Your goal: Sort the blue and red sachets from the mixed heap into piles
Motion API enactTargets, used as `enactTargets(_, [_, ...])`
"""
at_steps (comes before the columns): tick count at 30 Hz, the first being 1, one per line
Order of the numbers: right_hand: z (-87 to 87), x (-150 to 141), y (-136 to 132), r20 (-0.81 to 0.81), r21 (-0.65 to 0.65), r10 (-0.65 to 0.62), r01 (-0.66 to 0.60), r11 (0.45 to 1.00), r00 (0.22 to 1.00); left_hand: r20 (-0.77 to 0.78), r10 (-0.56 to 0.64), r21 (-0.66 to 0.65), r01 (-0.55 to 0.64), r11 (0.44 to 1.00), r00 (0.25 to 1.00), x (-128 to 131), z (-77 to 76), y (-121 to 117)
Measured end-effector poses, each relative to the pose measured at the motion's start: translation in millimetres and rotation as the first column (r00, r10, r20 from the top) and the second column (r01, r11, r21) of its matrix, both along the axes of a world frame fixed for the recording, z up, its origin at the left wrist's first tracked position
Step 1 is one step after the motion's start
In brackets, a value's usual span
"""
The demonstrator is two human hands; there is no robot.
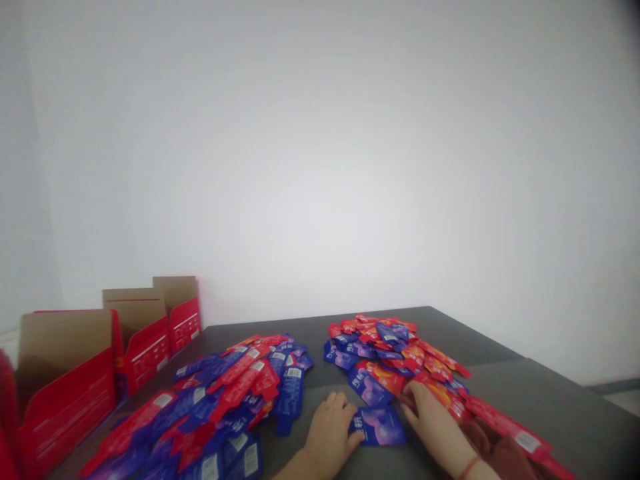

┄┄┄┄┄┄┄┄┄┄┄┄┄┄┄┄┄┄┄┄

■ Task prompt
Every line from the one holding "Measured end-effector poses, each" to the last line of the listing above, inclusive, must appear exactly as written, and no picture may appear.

■ Answer for the task
Measured end-effector poses, each relative to the pose measured at the motion's start: translation in millimetres and rotation as the first column (r00, r10, r20 from the top) and the second column (r01, r11, r21) of its matrix, both along the axes of a world frame fixed for the recording, z up, its origin at the left wrist's first tracked position
Step 1 is one step after the motion's start
In brackets, a value's usual span
"""
The demonstrator is two human hands; there is no robot.

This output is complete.